You may want to check and see if using five jigs is legal. The Law says an angler may use only two fishing lines with up to three hooks on each line, except as provided in the Ohio Administrative Code. You may get nailed!


----------



## snake69 (Sep 26, 2005)

After hearing about and seeing this rig, that was my first thought! I "don't" think it's legal, but I will look into it. Thanks for all who posted though. I was down to the Cumberland dam Fri and again yesterday. Seen skippies Friday but not yesterday. Caught saugeye yesterday also and not Fri. I guess that's all. Take care............. :B Snake


----------



## Doctor (Apr 5, 2004)

Been using them for better than 10 years, and I get checked almost a couple of times each year no matter where I go the Game Wardens will always ask if I'm fishing for skips, when they check and I always ask do I need to remove jigs, they say nope your fishing for baitfish, never have done anything illegal and have no intention of doing anything illegal. You wanted to know what they were, I gave you the information........Doc


----------



## bigjohn513 (Apr 6, 2004)

snake, when doc gives info on this site (or any other) take it as the truth, he would never send you in the wrong direction, but if you have any doubt call the odnr
btw doc fishes with an OH,KY,IN and TN license


----------



## snake69 (Sep 26, 2005)

It's not at all that I thought you misguided me.Maybe it's because I got into fishing very late in lifeand am still learning.
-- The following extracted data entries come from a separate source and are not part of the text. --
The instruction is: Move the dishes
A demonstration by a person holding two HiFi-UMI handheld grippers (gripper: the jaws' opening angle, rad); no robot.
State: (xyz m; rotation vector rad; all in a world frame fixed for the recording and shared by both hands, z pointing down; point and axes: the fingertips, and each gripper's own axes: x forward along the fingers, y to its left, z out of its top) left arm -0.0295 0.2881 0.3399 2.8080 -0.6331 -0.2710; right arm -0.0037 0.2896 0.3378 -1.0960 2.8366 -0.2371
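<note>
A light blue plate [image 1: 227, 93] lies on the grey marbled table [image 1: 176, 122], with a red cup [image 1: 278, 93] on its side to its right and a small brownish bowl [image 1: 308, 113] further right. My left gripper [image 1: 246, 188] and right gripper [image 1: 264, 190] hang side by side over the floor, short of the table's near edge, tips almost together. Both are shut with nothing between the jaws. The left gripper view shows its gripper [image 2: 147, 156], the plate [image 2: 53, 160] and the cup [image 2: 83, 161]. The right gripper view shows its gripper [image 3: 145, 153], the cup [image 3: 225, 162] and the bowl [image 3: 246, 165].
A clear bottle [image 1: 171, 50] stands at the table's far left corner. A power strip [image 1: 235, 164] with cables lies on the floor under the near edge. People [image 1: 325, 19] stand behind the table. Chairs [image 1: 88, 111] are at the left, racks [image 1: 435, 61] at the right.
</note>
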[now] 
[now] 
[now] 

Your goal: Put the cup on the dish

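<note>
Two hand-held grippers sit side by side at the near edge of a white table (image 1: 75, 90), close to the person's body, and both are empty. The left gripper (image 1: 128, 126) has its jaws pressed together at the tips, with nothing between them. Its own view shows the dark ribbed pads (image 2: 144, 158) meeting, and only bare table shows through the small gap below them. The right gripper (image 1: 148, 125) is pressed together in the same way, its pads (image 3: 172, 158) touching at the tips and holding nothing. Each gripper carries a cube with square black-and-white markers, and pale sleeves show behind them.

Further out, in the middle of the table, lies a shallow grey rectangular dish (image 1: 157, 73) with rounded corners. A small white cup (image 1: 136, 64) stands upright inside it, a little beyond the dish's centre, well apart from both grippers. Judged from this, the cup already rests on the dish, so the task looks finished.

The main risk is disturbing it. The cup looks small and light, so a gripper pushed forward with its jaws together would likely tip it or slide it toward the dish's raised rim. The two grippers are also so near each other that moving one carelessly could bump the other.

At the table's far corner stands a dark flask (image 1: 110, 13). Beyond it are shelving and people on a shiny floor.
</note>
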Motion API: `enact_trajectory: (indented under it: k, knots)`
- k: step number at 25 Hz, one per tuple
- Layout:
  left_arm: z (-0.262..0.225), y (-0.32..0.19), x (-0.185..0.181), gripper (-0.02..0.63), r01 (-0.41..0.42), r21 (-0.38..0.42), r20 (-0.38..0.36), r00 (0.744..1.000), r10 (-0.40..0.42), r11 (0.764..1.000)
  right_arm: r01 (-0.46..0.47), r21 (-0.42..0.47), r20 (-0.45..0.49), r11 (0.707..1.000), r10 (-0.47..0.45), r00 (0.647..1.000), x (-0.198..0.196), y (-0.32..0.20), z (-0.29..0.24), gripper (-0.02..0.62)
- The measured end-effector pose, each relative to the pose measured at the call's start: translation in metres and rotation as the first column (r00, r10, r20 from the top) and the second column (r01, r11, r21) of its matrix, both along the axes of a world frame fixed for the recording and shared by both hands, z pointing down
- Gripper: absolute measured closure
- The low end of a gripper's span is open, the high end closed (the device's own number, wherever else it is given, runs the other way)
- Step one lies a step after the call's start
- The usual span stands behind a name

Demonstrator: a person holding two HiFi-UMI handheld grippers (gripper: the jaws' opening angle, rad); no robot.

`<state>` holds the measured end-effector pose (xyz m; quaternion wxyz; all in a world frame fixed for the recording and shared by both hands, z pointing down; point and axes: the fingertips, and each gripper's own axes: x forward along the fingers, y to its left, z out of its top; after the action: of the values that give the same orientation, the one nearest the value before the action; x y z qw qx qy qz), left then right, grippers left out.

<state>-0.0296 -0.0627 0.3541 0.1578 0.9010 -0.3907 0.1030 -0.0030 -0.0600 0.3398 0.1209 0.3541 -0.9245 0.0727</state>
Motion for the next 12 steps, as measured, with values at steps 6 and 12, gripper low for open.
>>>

That's why I ask quite a bit of questions and am very open to all answers. I am now 47, and really never started fishing until about the time I was 35, and that was only tightlining for cats. I got into really fishing, using cranks, jigs etc in the last 6-7 yrs,so I never heard of anything over 3 hooks per rig, but it never dawned on me that I'd be fishing for baitfish and the legalities of it. I also did not think about where you were fishing, as in what part of the Ohio, I know things change from state to state. The only laws I'm familiar with are the agreement between W Va and Ohio. I'm here to make friends and learn as much as possible. I hope that clears everything up!! Tight lines to all....
"Fish Control My Brain" :B Snake


----------



## bigjohn513 (Apr 6, 2004)

kind of the same thing with the poles...in ohio you can only use 2 poles but with a ky lic. you can use as many as you want


----------



## Whaler (Nov 16, 2004)

Doctor, what would the game warden say if you had several Saugeyes or Walleyes on your stringer while using that rig?


----------



## misfit (Apr 5, 2004)

> Doctor, what would the game warden say if you had several Saugeyes or Walleyes on your stringer while using that rig?


looks like he already answered that question 


> no matter where I go the Game Wardens will always ask if I'm fishing for skips, when they check and I always ask do I need to remove jigs, they say nope your fishing for baitfish


i'm no game warden,but if he wasn't over his limit,i'd probably say "nice catch.mind if i join ya?"


----------



## Doctor (Apr 5, 2004)

Whaler,

He would hand me a ticket, but real doubt that would ever happen as the only fish that I even keep are Skipjacks and Shad everything else is C.P.R. ...............Doc


----------